High Performance Intercloud - Hokkaido University Information Initiative Center

HOKKAIDO UNIVERSITY
TROUBLE AND MAINTENANCE INFORMATION
HOME >

TROUBLE AND MAINTENANCE INFORMATION

A network fault occurred between the storage system and the computing subsystem due to a setting error associated with the installation of another system, and the job being executed at that time terminated abnormally.
The token of the job that terminated abnormally is being rewound.
Sorry for the inconvenience.

Failure date and time: 2019/10/10 19:40
Failure recovery date: 2019/10/10 20:10

We are planning urgent network maintenance on the Interdisciplinary Large-scale Computer System for the following period:

Schedule from 11:00 to 15:00 on Wednesday, October 2, JST

During the above period, connections to the server may fail or the sessions may be interrupted intermittently.
All the systems other than the network will not stop on this maintenance.

* The maintenace has been finished.

JPCERT Coordination Center (JPCERT / CC) is calling for attention that multiple vulnerabilities have been discovered in Apache HTTP Web Server 2.4.

Please consider updating as soon as possible if you are using an Apache HTTP Web Server on a cloud server.
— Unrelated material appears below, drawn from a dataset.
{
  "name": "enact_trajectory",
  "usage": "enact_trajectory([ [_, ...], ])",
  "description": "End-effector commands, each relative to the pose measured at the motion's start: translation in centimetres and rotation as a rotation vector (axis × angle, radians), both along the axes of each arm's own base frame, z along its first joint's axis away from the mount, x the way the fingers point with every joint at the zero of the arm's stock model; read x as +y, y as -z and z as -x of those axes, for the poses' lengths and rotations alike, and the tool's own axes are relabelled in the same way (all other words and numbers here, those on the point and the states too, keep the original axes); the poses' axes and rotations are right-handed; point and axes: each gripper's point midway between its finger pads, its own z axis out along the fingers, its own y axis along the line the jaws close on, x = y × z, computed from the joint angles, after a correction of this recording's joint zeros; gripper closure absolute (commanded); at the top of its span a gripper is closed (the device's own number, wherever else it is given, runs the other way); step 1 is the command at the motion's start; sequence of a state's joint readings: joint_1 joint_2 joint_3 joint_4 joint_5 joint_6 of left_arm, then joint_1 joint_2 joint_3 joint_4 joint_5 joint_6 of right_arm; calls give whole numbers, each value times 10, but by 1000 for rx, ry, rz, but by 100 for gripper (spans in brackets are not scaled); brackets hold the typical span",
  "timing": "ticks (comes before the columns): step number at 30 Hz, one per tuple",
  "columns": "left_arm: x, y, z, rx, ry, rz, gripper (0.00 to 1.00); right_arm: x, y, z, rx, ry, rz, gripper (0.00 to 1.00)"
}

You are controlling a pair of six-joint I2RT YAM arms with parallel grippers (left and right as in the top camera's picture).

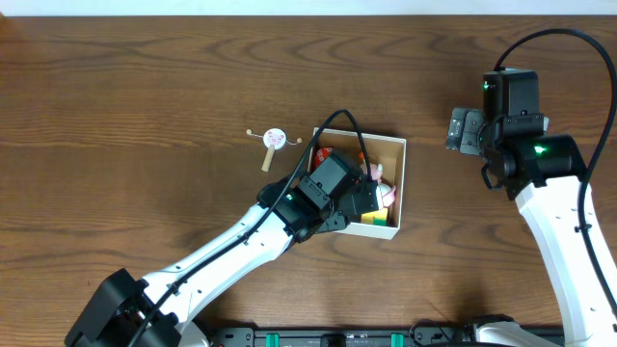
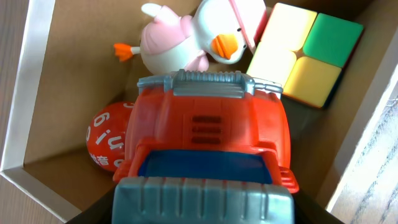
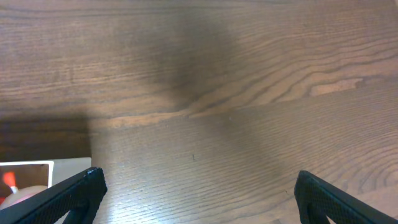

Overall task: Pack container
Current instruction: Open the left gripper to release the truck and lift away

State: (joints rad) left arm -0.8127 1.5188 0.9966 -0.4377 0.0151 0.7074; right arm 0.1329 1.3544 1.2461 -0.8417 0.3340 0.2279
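Overhead view, entries from largest to smallest. Table (image 1: 145,77): dark wood, bearing everything listed. Container (image 1: 402,188): white-walled box with a brown inside, directly beneath the left gripper (image 1: 364,200) and well off to one side of the right gripper (image 1: 465,130). On the right wrist view only its white corner shows, beyond one fingertip. Toy truck (image 2: 208,143): orange with grey trim. It fills the left wrist view just under that gripper, over the box floor. We cannot tell whether the jaws grasp it or have released it, as the fingers barely show. Colour cube (image 2: 305,53): in the corner beyond the truck. Duck (image 2: 199,37): pink and white, lying beside the cube and touching the truck's far end. Numbered red ball (image 2: 106,140): tucked against the truck's side. Small drum toy (image 1: 274,141): on the bare wood outside the box, apart from both grippers. Right gripper: jaws spread wide, holding nothing, over bare wood. We judge the step to be seating the truck. It is best lowered until it rests flat, without pressing the duck, and the gripper then lifted straight up, clear of the walls.
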Motion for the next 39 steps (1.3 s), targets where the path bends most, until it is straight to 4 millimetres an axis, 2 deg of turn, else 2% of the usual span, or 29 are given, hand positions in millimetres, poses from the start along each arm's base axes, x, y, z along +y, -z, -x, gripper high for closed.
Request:
enact_trajectory([
  [1, -3, -7, -5, -21, -1, 10, 50, -5, -7, 1, -23, 28, 0, 1],
  [9, -2, -4, -3, -11, 0, 0, 35, -5, -7, 1, -23, 27, -1, 1],
  [20, -3, 23, -4, 28, 9, -50, 35, -5, -7, 1, -23, 27, -1, 1],
  [28, -3, 27, -5, 31, 13, -56, 34, -5, -7, 1, -23, 27, -1, 1],
  [35, -4, 27, -5, 31, 13, -56, 13, -5, -7, 1, -23, 28, 0, 1],
  [39, 0, 25, -8, 11, -1, -72, 12, -5, -7, 1, -23, 27, -1, 1],
])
These vulnerabilities may cause:
・ Falsification
・ Redirect to malicious web pages
・ Information leak
・ Damper of service operation (DoS) attack

Please check the following page for details.
https://jvn.jp/vu/JVNVU98790275/
https://httpd.apache.org/security/vulnerabilities_24.html

Affected versions:
* Apache HTTP Web Server version prior to 2.4.41

Note that you can check the version you are currently using with commands such as:
‘httpd -v’ or ‘apachectl -v’

* Depending on the OS, these commands may show the old version number, so please update the OS to the latest state using a command such as ‘yum update’ or ‘apt-get update / apt-get upgrade’.
* Please update the OS carefully because there is a possibility that the system may malfunction.

We will carry out maintenance on the inter-cloudsystem during the following period:

  • Maintenance Period: 9:00am-11:00am on July 8, 2019 JST

During the above period, operations using OpenStack Management Console or OpenStack API may intermittently fail. If these operations fail, please perform again after the maintenance.

There is no impact on running servers.

* The maintenace has been finished.

Supercomputer File system now has an issue, which intermittently causes the flowing problems:

  • – Users cannot log on to the login nodes of Supercomputer system and Application server.
  • – A submitted job cannot be deleted.
  • – A job whose status is shown as “Running” actually does not run.

An emergent maintenance is scheduled on July 8th. In the case when you need to delete your job (but cannot do it), please let us know it via the following e-mail address:

hsay@iic.hokudai.ac.jp

In the case that you fail to log on to the system, please do it again after a brief interval.
We deeply apologize for your inconvenience and appreciate your understanding.

July 8th Follow-up report:
The emergent maintenance has finished, and the status is under monitoring. If you will face the above problems, please let the staff know. Thank you for your understanding.

Due to the issue on the supercomputer storage system, an emergent maintenance will be conducted in the following schedule:

July 8th (Monday), 9:00 – 21:00, 2019.

During the maintenance, Supercomputer system including the login nodes and Application server will stop; users cannot log on them. If it is predicted that a submitted job will not be completed by 7/8 9AM, the job will be queued (not start) and start after the maintenance; if you will set an appropriate elapsed time in your job script, the job will possibly run before the maintenance.

We deeply apologize for your inconvenience and appreciate your understanding.

* The maintenace has been finished.

In the evening on June 20th, the supercomputer system had a hardware trouble, which affected some jobs. Now we are investigating this trouble for the recovery. We apologize for your inconvenience.

(Update) The supercomputer system has been recovered at 0:00 on June 21st.

The following periodic maintenance for the login nodes of Supercomputer system and Application servers are scheduled.
During the maintenance, there will be a possibility that connection to these servers will be failed and that a connected session will be broken.
Batch jobs that will be queued or running on Supercomputer will not be affected by the maintenance.

– Schedule: 9:00 – 12:00, Jun. 17, Aug. 19, Oct. 21, Dec. 16, 2019, Feb. 17, 2020.

The IIC portal may be suspended due to short maintenance after 5:00 p.m. every day.